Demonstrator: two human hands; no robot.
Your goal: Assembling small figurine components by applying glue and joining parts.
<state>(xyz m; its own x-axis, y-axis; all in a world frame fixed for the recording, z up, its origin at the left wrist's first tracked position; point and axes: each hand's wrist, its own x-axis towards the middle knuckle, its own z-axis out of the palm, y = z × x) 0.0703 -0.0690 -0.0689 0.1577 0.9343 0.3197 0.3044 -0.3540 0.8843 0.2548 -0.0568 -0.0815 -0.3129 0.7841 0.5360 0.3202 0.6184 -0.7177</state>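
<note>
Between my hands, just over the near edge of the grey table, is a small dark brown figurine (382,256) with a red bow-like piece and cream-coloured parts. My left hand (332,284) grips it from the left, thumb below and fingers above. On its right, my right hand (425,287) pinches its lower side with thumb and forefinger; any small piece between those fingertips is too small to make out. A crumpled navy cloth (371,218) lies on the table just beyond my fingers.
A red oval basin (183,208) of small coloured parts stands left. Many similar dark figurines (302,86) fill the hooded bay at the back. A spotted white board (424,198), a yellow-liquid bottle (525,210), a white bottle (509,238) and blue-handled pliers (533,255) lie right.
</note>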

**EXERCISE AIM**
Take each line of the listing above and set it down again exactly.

**EXERCISE OUTPUT**
Demonstrator: two human hands; no robot.
Your goal: Assembling small figurine components by applying glue and joining parts.
<state>(xyz m; its own x-axis, y-axis; all in a world frame fixed for the recording, z up, its origin at the left wrist's first tracked position; point and axes: each hand's wrist, its own x-axis towards the middle knuckle, its own z-axis out of the palm, y = z × x) 0.0703 -0.0690 -0.0689 0.1577 0.9343 0.3197 0.3044 -0.3540 0.8843 0.2548 -0.0568 -0.0815 -0.3129 0.7841 0.5360 0.3202 0.6184 -0.7177</state>
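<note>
Between my hands, just over the near edge of the grey table, is a small dark brown figurine (382,256) with a red bow-like piece and cream-coloured parts. My left hand (332,284) grips it from the left, thumb below and fingers above. On its right, my right hand (425,287) pinches its lower side with thumb and forefinger; any small piece between those fingertips is too small to make out. A crumpled navy cloth (371,218) lies on the table just beyond my fingers.
A red oval basin (183,208) of small coloured parts stands left. Many similar dark figurines (302,86) fill the hooded bay at the back. A spotted white board (424,198), a yellow-liquid bottle (525,210), a white bottle (509,238) and blue-handled pliers (533,255) lie right.
</note>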

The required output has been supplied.